GSICS File Naming Convention

GSICS file naming convention follows the rules given in the General File Naming Conventions section of the W.M.O. Manual on The Global Telecommunication System . The file name general format is:

pflag_productidentifier_oflag_originator_yyyyMMddhhmmss[_freeformat].type[.compression]

A file name consists of a predetermined combination of fields delimited by the underscore character except for the last two fields delimited by the period character. Each field can be of variable length, except for the date-time stamp field which length is fixed. The order of the fields is mandatory. The fields are not case sensitive. Use of capital letters is allowed but they will not be considered different from their lowercase versions.

Although no maximum length is specified for the entire file name, the mandatory fields shall not exceed 128 characters (including all delimiters) to allow processing by all international systems.

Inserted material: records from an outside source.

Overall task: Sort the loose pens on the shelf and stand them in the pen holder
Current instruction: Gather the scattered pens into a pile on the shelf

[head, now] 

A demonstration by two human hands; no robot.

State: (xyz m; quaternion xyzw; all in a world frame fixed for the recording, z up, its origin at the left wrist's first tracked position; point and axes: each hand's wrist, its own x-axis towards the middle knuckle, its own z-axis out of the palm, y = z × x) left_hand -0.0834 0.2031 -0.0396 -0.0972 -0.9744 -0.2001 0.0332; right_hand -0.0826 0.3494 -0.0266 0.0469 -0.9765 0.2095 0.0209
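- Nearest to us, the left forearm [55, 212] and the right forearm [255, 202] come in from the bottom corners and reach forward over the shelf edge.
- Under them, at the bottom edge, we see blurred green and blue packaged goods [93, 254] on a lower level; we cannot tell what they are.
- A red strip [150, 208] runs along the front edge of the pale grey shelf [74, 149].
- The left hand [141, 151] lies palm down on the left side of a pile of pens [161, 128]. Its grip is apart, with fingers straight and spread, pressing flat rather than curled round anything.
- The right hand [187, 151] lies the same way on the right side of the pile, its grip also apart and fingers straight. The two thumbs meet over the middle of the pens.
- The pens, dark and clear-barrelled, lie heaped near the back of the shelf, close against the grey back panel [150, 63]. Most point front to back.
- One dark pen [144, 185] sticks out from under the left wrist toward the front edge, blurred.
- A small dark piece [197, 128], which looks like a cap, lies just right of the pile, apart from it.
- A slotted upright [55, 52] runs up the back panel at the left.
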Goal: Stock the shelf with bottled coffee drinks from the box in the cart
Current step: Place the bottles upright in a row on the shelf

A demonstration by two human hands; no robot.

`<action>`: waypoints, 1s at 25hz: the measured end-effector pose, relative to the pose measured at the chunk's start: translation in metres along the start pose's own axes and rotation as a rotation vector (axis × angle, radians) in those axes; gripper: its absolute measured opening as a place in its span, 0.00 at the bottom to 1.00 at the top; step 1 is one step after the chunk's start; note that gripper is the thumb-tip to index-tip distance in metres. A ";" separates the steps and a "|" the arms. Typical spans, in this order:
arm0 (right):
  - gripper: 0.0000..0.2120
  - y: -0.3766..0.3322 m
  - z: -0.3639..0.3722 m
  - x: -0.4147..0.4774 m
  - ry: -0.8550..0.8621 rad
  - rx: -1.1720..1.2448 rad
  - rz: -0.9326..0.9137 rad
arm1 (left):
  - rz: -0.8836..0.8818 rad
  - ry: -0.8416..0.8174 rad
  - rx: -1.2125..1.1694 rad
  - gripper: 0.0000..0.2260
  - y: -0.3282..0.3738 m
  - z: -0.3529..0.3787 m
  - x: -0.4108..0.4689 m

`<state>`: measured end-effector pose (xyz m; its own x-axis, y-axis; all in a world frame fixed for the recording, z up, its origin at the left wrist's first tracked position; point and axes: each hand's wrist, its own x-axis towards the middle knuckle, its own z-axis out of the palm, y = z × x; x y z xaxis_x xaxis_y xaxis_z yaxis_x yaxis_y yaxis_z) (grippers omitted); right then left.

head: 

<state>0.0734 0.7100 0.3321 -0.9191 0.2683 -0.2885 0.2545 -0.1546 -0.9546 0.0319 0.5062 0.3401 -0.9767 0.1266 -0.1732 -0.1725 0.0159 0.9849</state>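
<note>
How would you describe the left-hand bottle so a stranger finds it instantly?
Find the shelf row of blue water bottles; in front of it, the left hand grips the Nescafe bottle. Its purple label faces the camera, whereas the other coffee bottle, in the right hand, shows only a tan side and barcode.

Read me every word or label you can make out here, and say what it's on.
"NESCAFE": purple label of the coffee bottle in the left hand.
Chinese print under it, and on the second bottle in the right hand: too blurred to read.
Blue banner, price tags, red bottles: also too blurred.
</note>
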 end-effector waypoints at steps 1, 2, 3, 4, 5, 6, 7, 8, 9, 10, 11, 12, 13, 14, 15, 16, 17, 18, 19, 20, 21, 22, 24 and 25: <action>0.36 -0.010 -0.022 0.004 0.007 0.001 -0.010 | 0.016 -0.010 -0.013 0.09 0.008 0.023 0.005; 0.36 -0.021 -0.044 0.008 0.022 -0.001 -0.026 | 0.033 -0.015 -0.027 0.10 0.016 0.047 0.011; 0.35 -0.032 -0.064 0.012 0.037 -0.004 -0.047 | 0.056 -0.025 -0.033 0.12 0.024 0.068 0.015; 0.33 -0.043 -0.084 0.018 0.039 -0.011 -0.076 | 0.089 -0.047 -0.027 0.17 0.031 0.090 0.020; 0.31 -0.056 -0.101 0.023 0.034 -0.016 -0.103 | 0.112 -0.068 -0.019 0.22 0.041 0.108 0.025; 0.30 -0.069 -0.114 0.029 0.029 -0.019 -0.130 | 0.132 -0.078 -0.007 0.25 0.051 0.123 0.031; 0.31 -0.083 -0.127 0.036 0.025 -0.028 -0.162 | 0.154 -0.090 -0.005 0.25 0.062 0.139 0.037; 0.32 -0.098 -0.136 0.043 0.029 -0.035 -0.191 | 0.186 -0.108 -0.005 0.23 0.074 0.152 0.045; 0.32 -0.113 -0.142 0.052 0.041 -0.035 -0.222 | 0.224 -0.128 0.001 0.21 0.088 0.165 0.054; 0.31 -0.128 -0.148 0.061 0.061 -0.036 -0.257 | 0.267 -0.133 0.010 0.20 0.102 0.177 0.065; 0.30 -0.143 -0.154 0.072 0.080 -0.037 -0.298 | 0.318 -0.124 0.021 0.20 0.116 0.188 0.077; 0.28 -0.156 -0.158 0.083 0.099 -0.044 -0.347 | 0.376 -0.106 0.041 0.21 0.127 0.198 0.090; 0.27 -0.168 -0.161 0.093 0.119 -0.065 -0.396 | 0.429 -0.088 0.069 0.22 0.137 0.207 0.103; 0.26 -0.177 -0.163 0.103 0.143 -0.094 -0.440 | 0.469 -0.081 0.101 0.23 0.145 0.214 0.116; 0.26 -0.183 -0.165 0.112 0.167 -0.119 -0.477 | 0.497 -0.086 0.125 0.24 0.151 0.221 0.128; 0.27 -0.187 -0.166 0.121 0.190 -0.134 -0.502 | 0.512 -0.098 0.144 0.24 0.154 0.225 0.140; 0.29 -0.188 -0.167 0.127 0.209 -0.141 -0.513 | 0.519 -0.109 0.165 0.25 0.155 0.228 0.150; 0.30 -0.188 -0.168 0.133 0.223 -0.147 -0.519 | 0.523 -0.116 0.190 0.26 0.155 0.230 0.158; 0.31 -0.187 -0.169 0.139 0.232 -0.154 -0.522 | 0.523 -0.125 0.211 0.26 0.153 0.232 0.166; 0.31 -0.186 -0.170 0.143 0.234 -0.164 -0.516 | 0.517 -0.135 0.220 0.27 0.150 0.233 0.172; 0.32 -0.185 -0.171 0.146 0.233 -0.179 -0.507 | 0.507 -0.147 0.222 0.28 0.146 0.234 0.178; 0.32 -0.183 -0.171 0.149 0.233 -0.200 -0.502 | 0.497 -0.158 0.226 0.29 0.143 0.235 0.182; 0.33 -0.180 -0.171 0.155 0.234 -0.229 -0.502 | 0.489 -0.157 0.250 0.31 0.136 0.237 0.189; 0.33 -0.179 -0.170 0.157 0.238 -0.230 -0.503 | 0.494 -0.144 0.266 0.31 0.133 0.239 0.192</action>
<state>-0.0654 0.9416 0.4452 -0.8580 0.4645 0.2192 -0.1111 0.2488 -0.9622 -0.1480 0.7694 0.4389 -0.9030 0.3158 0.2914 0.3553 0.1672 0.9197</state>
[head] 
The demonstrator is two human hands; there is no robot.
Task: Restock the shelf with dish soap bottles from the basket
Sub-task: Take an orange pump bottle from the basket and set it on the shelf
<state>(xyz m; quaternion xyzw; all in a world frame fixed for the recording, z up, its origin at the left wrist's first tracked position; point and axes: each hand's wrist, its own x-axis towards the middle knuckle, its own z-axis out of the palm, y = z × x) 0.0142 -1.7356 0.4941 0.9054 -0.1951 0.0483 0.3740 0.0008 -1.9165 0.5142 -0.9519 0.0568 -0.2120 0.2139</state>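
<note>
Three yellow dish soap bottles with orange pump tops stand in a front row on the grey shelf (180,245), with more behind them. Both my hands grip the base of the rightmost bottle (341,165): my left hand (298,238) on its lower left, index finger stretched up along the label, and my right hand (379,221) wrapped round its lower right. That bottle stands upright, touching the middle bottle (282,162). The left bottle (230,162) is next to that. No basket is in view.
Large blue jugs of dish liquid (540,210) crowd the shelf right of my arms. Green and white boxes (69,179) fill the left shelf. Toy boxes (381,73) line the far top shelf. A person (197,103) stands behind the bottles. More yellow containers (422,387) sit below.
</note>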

Explanation of how each naming field relates to GSICS files follows:

pflag
Always W.

productidentifier
A variable length field containing information that describes the nature of the data in the file. Its format is:

LocationIndicator,DataDesignator,FreeDescription

In order to facilitate identification of each part in the product identifier field no part can contain a comma symbol. If a part is empty, no character shall be inserted between the relevant delimiters "_" or ",".

LocationIndicator
Defines data producer in three fields: country, organization, and production center. Field separator is the "-" symbol. The country is represented by the official ISO 3166 two-letter country code. Recognized location indicators are:

LocationIndicator Data Producer
US-NESDIS-STAR NOAA/NESDIS Center for Satellite Applications and Research (STAR)
XX-EUMETSAT-Darmstadt EUMETSAT
JP-JMA-MSC JMA Meteorological Satellite Center (MSC)
CN-CMA-NSMC CMA National Satellite Meteorological Center
KR-KMA-NMSC KMA National Meteorological Satellite Center

DataDesignator
Describes the type of data in the file. Further explanation is given in a separate section.

FreeDescription
Identifies platforms and instruments from which data came from or to which data applies to. The usage of this field is further explained in a separate section.

oflag
Always C. The originator field will be decoded as the standard international four-letter location indicator (CCCC).

originator
International four-letter location indicator (CCCC) of the station or centre originating the file as agreed internationally and published in the W.M.O. No. 9, Volume C1, Catalogue of Meteorological Bulletins .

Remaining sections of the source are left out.